• What this task involves
Each line below from the one containing "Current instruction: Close" through the one containing "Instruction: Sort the" should be output exactly as it stands, and no other line should appear.

• Provided records
* * * * * * * * *

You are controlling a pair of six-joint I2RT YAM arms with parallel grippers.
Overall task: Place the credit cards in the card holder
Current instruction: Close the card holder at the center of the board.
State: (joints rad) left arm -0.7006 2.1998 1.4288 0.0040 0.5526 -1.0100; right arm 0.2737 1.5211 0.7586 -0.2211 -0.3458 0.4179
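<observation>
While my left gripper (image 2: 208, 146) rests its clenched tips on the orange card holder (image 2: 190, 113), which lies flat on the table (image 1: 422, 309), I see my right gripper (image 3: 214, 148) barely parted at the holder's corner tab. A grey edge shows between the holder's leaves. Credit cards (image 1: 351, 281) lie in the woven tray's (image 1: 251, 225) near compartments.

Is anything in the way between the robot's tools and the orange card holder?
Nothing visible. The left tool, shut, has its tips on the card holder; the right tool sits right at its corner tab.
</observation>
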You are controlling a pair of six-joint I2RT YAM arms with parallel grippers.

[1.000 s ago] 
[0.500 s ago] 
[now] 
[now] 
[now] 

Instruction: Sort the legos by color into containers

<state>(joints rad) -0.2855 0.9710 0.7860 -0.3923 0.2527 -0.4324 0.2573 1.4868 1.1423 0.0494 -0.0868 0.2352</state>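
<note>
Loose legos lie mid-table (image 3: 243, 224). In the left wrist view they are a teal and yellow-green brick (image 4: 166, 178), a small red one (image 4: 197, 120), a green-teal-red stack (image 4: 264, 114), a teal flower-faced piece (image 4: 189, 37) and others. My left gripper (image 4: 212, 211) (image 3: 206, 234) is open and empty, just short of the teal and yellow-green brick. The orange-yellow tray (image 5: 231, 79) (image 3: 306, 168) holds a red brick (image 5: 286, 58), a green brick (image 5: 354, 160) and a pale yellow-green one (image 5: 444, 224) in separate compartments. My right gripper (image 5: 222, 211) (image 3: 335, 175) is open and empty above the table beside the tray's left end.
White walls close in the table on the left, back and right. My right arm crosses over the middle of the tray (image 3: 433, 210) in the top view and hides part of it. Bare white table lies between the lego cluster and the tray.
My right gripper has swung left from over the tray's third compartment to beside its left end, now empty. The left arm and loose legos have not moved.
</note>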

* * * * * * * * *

• Task solution
Current instruction: Close the card holder at the center of the board.
State: (joints rad) left arm -0.7006 2.1998 1.4288 0.0040 0.5526 -1.0100; right arm 0.2737 1.5211 0.7586 -0.2211 -0.3458 0.4179
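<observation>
While my left gripper (image 2: 208, 146) rests its clenched tips on the orange card holder (image 2: 190, 113), which lies flat on the table (image 1: 422, 309), I see my right gripper (image 3: 214, 148) barely parted at the holder's corner tab. A grey edge shows between the holder's leaves. Credit cards (image 1: 351, 281) lie in the woven tray's (image 1: 251, 225) near compartments.

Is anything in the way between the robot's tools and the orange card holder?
Nothing visible. The left tool, shut, has its tips on the card holder; the right tool sits right at its corner tab.
</observation>
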You are controlling a pair of six-joint I2RT YAM arms with parallel grippers.

[1.000 s ago] 
[0.500 s ago] 
[now] 
[now] 
[now] 

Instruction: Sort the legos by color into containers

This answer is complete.